I could feel myself slipping further. The line between my will and Virelya's blurring, its hunger becoming mine until separation felt impossible.
Too late, I understood the full extent of my error; her presence had not just quieted the blade but had insulated me from the worst of it, a buffer that let me forget the true depth of the curse. Without it, the return hit like withdrawal, amplified and vicious, pushing me toward the edge faster than ever before.
Exhaustion clawed deeper, mingling with the terror of knowing what came next: the blackout, the loss of self, the blade piloting my body through acts I would not choose but could not prevent.
I pushed on, driven by the fading hope of finding prey before the slip became total, but even that felt futile, the darkness rising like a tide, closer to the surface with every breath.
Six blocks.
I was barely holding on, my vision tunneling, the whispers a deafening chorus that overrode my own voice in my head.

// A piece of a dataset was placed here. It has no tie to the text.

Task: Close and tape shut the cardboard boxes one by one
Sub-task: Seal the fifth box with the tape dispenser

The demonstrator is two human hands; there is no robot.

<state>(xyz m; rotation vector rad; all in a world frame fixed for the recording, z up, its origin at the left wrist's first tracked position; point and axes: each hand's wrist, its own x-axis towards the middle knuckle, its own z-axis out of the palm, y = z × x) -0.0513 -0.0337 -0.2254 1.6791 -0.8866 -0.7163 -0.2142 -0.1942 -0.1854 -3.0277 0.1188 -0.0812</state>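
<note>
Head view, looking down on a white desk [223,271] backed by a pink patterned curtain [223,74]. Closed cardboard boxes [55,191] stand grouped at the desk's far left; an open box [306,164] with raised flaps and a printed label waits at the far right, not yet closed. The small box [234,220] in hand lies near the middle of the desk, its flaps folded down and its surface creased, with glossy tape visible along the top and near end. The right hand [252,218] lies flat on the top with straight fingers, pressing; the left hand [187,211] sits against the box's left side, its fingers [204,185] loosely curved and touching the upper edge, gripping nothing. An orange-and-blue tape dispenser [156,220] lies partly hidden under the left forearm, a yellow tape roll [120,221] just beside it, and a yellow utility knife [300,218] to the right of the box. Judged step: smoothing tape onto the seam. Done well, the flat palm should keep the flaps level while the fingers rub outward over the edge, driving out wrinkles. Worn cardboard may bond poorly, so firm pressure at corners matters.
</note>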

The blade thrummed against my side, its influence flooding my senses, sharpening the world into predatory focus: every shadow a potential hiding spot, every distant sound a heartbeat to chase. My hands itched to draw it, to let the feeding begin, and I fought the urge with what little strength remained, knowing that giving in now would seal the blackout's arrival.
Fury boiled in my veins, hot and unchecked, twisting with the icy grip of fear that clenched around my heart like a vise, squeezing tighter with every ragged breath, until the two emotions knotted together in my chest, a throbbing mass that made my pulse thunder in my ears. My hands shook violently now, fingers curling into fists as I stumbled forward, the concrete scraping under my boots, but the self-loathing hit harder—images flashing unbidden of her face in that dim room, her defiant glare that had somehow granted me those fleetingmoments of clarity, a quiet I had clung to like a drowning man to driftwood, only to realize too late how it had softened me, worn down the walls I had built through endless nights of exile, leaving me exposed and vulnerable. The bill for that weakness surged through me now, a debt demanding payment not in my own suffering but in the spilled essence of strangers, their lives the currency to appease the blade's insatiable greed.
The edge approached, not as some distant horizon but as a yawning void opening beneath my feet, the point where my thoughts would fragment and dissolve, where I would cease to be Xavian and become merely the vessel, the puppet animated by Virelya's will. Whispers that had been murmurs erupted into full screams now, echoing in my skull like a chorus of the damned, overlapping and insistent.